Já as canções de Almir Sater, ainda que carregadas de uma aura romântica cada vez mais difícil de carregar enquanto premissa, denotam um regionalismo puro e perdido em uma sociedade que se abraça cada vez mais com o grande vilão dos nossos tempos: o agronegócio. Uma mudança cultural e de leitura de espaços, que se reflete nos hábitos de consumo e na própria ideia de progresso. O Brasil já passou por isso há algumas décadas e deixou um rastro de destruição e mortes – seja por violência ou pela fome. Algumas mensagens importantes nesse sentido estão presentes no filme. Desde o caráter um pouco mais industrial da viola de cocho (apesar do seu reconhecimento como patrimônio imaterial ter gerado um dossiê com modo de fazer específico pelo IPHAN), até a constatação de que a cavalgada é uma atividade pouco identificada entre os mais jovens – algo impensável em uma área como aquela há poucas décadas.
O documentário também perpassa pela questão do direito à terra e de como as espoliações aconteceram a partir do momento em que a agricultura entendeu a potencialidade da região – reflexo da destruição consumada e bem-sucedida em muitas partes da Amazônia, outro bioma desconfigurado no último século. Um apagamento de histórias e direitos feita em parceria com o poder institucionalizado, naquela velha junção de governos e coronéis, que pós-modernidade nenhuma subverte. Se pensarmos em outros exemplares do gênero como “Os Despossuídos“, vemos que essa política de destruir o pequeno produtor, esmagá-lo financeiramente, é uma tática também em outros países do mundo. Fomentar, portanto, um modo de vida vinculados a valores modernos e dinâmicos é parte do processo. O reencontro com a raiz sertaneja tradicional, de certa maneira, não deixa de ser uma reflexão interessante – desde que se saiba separar valores antigos que não nos comportam mais, como bem trabalha ficcionalmente o filme “Querência” (2019).

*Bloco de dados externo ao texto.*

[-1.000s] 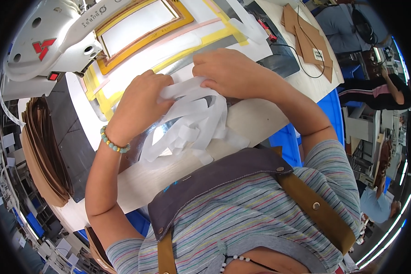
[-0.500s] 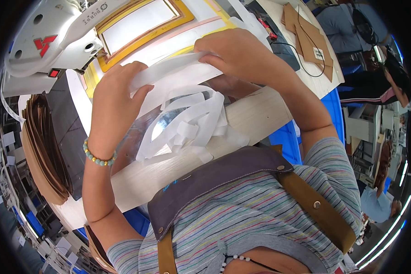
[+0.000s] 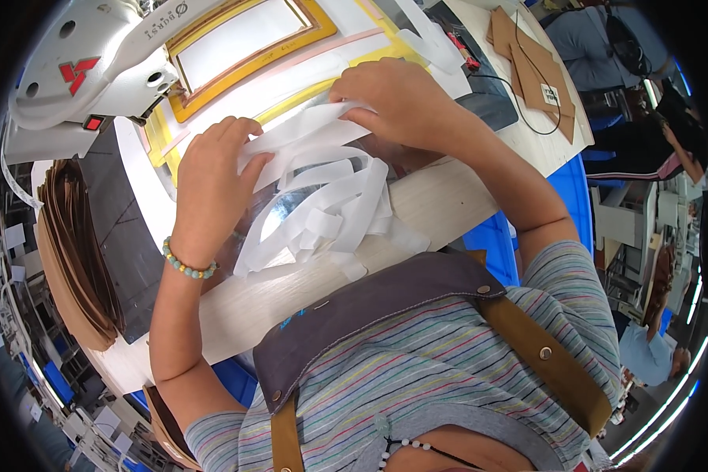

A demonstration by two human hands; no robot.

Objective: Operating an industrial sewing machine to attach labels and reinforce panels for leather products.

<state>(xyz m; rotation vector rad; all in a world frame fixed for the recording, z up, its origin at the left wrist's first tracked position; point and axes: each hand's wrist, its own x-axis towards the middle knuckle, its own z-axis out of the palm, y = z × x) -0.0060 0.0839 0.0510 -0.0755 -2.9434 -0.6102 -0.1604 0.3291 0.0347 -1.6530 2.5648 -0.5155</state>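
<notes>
A translucent white strip (image 3: 307, 128) stretches between my two hands above the metal plate of the machine bed. My left hand (image 3: 219, 175), with a beaded bracelet at the wrist, pinches its left end between thumb and fingers. At the other end my right hand (image 3: 397, 104) closes on the strip, knuckles up, its fingertips partly hidden. Just below, nearer my body, lies a tangled pile of loose white strips (image 3: 334, 208) on the shiny plate and the pale tabletop (image 3: 433, 204).
The white sewing machine head (image 3: 75, 71) stands at the far left. A yellow frame template (image 3: 252, 55) lies beyond my hands. Brown pieces (image 3: 75, 252) are stacked at the left, with flat brown pieces (image 3: 535, 75) and a black cable (image 3: 519, 114) at the right. Blue bins (image 3: 570, 197) sit below the table edge.
My left hand has moved right and my right hand slightly toward me, so they are closer together. The strip between them now sits a little nearer the pile.
</notes>
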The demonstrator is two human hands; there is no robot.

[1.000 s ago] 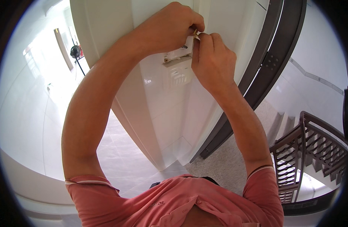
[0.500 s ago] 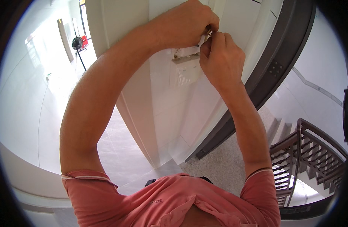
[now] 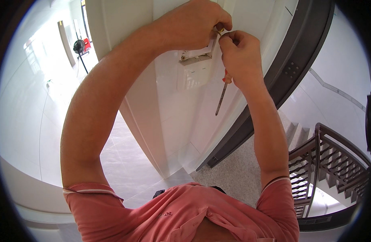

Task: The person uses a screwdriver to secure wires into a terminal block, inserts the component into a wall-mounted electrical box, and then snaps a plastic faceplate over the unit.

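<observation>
R hand (image 3: 238, 56) grips screwdriver (image 3: 222, 94), shaft pointing down.

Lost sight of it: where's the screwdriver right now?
Head view, upper right of centre: the screwdriver hangs shaft-down from the right hand, beside the wall box.
</observation>
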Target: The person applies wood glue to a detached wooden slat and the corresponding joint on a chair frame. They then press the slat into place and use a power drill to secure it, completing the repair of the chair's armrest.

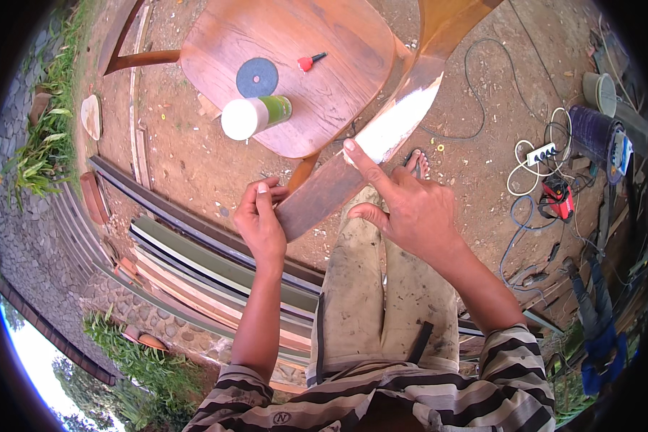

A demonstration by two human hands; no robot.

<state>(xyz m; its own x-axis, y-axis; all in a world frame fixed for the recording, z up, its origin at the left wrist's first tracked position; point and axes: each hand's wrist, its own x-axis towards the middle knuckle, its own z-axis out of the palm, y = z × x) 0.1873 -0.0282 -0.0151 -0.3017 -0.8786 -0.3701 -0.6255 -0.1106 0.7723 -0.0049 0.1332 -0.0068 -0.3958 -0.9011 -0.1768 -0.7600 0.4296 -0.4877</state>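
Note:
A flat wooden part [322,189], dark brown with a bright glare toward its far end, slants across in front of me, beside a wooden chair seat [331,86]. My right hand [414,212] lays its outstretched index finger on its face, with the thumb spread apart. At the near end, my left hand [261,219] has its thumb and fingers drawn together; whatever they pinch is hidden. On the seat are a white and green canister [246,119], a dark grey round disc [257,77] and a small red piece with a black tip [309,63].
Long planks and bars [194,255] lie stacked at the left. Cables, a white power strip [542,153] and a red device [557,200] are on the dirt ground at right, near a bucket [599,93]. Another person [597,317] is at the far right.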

Dentre essa pluralidade de representações, “Pantanal: A Boa Inocência de Nossas Origens” também traz a religiosidade, notadamente o Catolicismo. Aqui está outro ponto que nos vincula a um tradicionalismo de uma cultura que parece no caminho da extinção. Ela morrerá antes de seus representantes – e, sem dúvida, antes daquele ecossistema. A Natureza encontra seu caminho, mesmo que seja nos expurgando de certos territórios. Escolhas que vinculam a obra à beleza da região, cores e luzes naturalmente esplendorosas, dividem espaço com falas capazes de trazer o alerta de que estamos diante de algumas imagens que nunca mais serão captadas.